Step 2: I create a Corpus named “IntrvwC” with these documents
“IntrvwC<-Corpus(DirSource(Intrvw), readerControl = list(reader = readPlain, language = "eng"))”
Step 3: Strip whitespaces from the Corpora
“IntrvwC <- tm_map(IntrvwC, stripWhitespace)”
Step 4: make all the words to lower cases
“IntrvwC <- tm_map(IntrvwC, tolower)”
Step 5: Remove stop-words
“IntrvwC <- tm_map(IntrvwC, removeWords, stopwords("english"))”
Step 6: Remove punctuation
“IntrvwC <- tm_map(IntrvwC, removePunctuation)”
Step 7: Stemming the words
“IntrvwC <- tm_map(IntrvwC, stemDocument)”
Now we are done with our required task and we can look at the document term matrix for this corpora.

The document term matrix
If we just give the name of the document term matrix  at the default R prompt, it will give the below result
A document-term matrix (5 documents, 602 terms)

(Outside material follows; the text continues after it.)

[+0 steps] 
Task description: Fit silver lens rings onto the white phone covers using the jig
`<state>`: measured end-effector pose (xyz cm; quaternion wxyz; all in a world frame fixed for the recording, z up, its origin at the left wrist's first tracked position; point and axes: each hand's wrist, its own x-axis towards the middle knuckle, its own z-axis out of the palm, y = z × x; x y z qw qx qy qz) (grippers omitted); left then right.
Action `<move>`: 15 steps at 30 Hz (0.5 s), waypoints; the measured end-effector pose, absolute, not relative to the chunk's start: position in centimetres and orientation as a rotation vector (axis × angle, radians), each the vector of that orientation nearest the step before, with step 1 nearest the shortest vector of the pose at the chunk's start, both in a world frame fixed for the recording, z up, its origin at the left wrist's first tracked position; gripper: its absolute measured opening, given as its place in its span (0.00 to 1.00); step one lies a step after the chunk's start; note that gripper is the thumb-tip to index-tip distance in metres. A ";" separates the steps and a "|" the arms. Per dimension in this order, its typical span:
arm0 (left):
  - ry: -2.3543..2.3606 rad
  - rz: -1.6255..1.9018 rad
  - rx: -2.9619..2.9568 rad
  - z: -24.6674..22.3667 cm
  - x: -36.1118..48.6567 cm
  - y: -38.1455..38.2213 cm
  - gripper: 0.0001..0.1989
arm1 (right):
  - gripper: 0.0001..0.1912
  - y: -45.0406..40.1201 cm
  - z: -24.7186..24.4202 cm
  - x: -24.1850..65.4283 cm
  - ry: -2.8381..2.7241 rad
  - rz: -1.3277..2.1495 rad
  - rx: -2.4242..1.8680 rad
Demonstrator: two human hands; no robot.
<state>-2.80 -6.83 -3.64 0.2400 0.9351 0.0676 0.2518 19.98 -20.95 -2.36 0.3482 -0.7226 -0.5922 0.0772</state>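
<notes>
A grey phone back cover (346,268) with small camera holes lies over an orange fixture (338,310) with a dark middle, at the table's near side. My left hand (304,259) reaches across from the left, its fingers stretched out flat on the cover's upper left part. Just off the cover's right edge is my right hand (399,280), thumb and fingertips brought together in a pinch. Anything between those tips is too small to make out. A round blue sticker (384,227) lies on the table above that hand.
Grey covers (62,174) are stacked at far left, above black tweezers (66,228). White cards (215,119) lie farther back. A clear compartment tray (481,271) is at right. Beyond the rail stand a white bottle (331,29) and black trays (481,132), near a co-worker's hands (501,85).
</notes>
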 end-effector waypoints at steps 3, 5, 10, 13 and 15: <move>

Non-/sparse entries: 751/2259
Sparsity           : 75%
Maximal term length: 41
Weighting          : term frequency (tf)

Finding frequent terms:
We use the below command
findFreqTerms(dtmIntrvw, 5)
This will identify all the terms that have occurred more than 5 times in the corpora
[1] "business"             "cash"                 "cent"                 "chandrasekaran"       "clients"              "companies"            "company"            
 [8] "customers"            "discretionary"        "don<U+393C><U+3E32>t" "europe"               "financial"            "growth"               "industry"            
[15] "infosys"              "insurance"            "look"                 "margins"              "opportunities"        "quarter"              "services"           
[22] "shibulal"             "spend"                "spending"             "strategic"            "tcs"                  "technology"           "time"

It will be audacious to conclude anything from corpora of five documents. Never the less Europe seems to be in any leadership’s mind none the less.
With that I will sign-off thanks for bearing with me. I would be more than looking forward for your comments. Wish you a happy festive time ahead with your family and friend.